- [Assignment]: For this exercise, write out each entry below exactly as it reads.

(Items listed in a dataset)
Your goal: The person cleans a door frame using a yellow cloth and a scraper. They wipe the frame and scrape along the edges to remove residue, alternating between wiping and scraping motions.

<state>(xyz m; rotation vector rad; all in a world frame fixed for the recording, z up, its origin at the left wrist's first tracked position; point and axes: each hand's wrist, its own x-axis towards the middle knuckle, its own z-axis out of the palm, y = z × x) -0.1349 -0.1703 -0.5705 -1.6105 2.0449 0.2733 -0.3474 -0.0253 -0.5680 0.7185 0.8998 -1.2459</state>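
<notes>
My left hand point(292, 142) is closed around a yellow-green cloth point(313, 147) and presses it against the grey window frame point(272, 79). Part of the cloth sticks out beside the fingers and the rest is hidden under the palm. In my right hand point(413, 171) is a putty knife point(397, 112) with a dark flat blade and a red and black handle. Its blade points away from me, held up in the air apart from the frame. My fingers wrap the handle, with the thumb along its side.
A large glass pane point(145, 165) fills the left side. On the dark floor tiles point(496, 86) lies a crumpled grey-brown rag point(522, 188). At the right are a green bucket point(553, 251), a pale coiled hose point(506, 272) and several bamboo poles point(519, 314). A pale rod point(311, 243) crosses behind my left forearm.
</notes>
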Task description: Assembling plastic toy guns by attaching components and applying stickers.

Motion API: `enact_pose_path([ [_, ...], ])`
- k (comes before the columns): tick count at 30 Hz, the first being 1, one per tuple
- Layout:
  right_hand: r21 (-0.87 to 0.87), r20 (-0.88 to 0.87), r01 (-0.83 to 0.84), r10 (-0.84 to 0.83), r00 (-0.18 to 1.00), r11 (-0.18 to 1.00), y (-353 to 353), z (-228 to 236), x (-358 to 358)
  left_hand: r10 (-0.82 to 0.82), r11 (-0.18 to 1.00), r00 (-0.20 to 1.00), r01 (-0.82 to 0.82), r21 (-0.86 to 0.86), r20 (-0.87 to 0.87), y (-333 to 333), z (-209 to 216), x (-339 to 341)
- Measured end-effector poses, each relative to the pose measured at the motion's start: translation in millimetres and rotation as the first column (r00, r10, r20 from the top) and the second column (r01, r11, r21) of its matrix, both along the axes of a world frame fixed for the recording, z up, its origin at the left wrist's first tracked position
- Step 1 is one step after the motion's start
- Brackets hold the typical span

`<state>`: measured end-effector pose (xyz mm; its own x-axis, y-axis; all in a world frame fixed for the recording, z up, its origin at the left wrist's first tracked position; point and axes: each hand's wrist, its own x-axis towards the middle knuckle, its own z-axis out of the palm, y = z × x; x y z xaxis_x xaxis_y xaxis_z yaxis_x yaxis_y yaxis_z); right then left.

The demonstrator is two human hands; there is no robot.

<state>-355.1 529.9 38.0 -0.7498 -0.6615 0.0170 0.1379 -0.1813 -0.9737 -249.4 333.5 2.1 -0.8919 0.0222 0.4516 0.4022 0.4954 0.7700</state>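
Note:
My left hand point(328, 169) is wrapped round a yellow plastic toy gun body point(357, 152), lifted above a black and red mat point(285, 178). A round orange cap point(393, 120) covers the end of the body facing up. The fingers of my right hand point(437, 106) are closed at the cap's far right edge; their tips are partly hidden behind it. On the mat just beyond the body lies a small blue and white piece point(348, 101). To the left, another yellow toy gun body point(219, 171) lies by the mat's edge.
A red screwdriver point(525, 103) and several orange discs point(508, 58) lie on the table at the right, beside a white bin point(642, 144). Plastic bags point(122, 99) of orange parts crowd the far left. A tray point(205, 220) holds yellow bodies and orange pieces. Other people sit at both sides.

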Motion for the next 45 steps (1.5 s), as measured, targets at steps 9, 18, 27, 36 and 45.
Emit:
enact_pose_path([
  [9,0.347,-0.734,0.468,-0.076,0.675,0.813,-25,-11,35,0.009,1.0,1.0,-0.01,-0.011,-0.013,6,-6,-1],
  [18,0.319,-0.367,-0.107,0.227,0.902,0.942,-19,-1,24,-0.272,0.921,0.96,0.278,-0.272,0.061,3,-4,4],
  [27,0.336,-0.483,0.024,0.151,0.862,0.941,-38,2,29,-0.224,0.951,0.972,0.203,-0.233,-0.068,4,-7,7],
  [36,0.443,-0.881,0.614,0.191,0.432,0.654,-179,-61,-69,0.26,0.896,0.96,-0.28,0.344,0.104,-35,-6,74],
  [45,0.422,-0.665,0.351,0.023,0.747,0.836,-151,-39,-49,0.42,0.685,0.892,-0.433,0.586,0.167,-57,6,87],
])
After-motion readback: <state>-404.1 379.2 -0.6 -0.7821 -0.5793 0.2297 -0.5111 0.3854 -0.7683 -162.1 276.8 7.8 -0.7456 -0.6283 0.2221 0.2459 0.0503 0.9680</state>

- [Exercise output]:
Your goal: The person cleans a door frame using a yellow cloth and a scraper. They wipe the frame and scrape along the edges to remove residue, alternating between wiping and scraping motions.

<state>(xyz m; rotation vector rad; all in a world frame fixed for the recording, z up, its origin at the left wrist's first tracked position; point and axes: each hand's wrist, its own x-axis towards the middle knuckle, its own z-axis out of the palm, y = z × x) -0.1349 -0.1703 -0.5705 -1.6105 2.0449 0.2733 -0.3474 -0.0253 -0.5680 0.7185 0.8998 -1.2459</state>
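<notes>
My left hand point(292, 142) is closed around a yellow-green cloth point(313, 147) and presses it against the grey window frame point(272, 79). Part of the cloth sticks out beside the fingers and the rest is hidden under the palm. In my right hand point(413, 171) is a putty knife point(397, 112) with a dark flat blade and a red and black handle. Its blade points away from me, held up in the air apart from the frame. My fingers wrap the handle, with the thumb along its side.
A large glass pane point(145, 165) fills the left side. On the dark floor tiles point(496, 86) lies a crumpled grey-brown rag point(522, 188). At the right are a green bucket point(553, 251), a pale coiled hose point(506, 272) and several bamboo poles point(519, 314). A pale rod point(311, 243) crosses behind my left forearm.
</notes>
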Task description: Assembling plastic toy guns by attaching components and applying stickers.

Motion API: `enact_pose_path([ [_, ...], ])`
- k (comes before the columns): tick count at 30 Hz, the first being 1, one per tuple
- Layout:
  right_hand: r21 (-0.87 to 0.87), r20 (-0.88 to 0.87), r01 (-0.83 to 0.84), r10 (-0.84 to 0.83), r00 (-0.18 to 1.00), r11 (-0.18 to 1.00), y (-353 to 353), z (-228 to 236), x (-358 to 358)
  left_hand: r10 (-0.82 to 0.82), r11 (-0.18 to 1.00), r00 (-0.20 to 1.00), r01 (-0.82 to 0.82), r21 (-0.86 to 0.86), r20 (-0.87 to 0.87), y (-333 to 333), z (-209 to 216), x (-339 to 341)
- Measured end-effector poses, each relative to the pose measured at the motion's start: translation in millimetres and rotation as the first column (r00, r10, r20 from the top) and the second column (r01, r11, r21) of its matrix, both along the axes of a world frame fixed for the recording, z up, its origin at the left wrist's first tracked position
- Step 1 is one step after the motion's start
- Brackets hold the typical span

`<state>`: measured end-effector pose (xyz mm; its own x-axis, y-axis; all in a world frame fixed for the recording, z up, its origin at the left wrist's first tracked position; point and axes: each hand's wrist, its own x-axis towards the middle knuckle, its own z-axis out of the palm, y = z × x; x y z xaxis_x xaxis_y xaxis_z yaxis_x yaxis_y yaxis_z); right then left.

The demonstrator is two human hands; there is no robot.

<state>-355.1 529.9 38.0 -0.7498 -0.6615 0.0170 0.1379 -0.1813 -0.9737 -249.4 333.5 2.1 -0.8919 0.0222 0.4516 0.4022 0.4954 0.7700</state>
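Note:
My left hand point(328, 169) is wrapped round a yellow plastic toy gun body point(357, 152), lifted above a black and red mat point(285, 178). A round orange cap point(393, 120) covers the end of the body facing up. The fingers of my right hand point(437, 106) are closed at the cap's far right edge; their tips are partly hidden behind it. On the mat just beyond the body lies a small blue and white piece point(348, 101). To the left, another yellow toy gun body point(219, 171) lies by the mat's edge.
A red screwdriver point(525, 103) and several orange discs point(508, 58) lie on the table at the right, beside a white bin point(642, 144). Plastic bags point(122, 99) of orange parts crowd the far left. A tray point(205, 220) holds yellow bodies and orange pieces. Other people sit at both sides.
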
Motion for the next 45 steps (1.5 s), as measured, targets at steps 9, 18, 27, 36 and 45.
Emit:
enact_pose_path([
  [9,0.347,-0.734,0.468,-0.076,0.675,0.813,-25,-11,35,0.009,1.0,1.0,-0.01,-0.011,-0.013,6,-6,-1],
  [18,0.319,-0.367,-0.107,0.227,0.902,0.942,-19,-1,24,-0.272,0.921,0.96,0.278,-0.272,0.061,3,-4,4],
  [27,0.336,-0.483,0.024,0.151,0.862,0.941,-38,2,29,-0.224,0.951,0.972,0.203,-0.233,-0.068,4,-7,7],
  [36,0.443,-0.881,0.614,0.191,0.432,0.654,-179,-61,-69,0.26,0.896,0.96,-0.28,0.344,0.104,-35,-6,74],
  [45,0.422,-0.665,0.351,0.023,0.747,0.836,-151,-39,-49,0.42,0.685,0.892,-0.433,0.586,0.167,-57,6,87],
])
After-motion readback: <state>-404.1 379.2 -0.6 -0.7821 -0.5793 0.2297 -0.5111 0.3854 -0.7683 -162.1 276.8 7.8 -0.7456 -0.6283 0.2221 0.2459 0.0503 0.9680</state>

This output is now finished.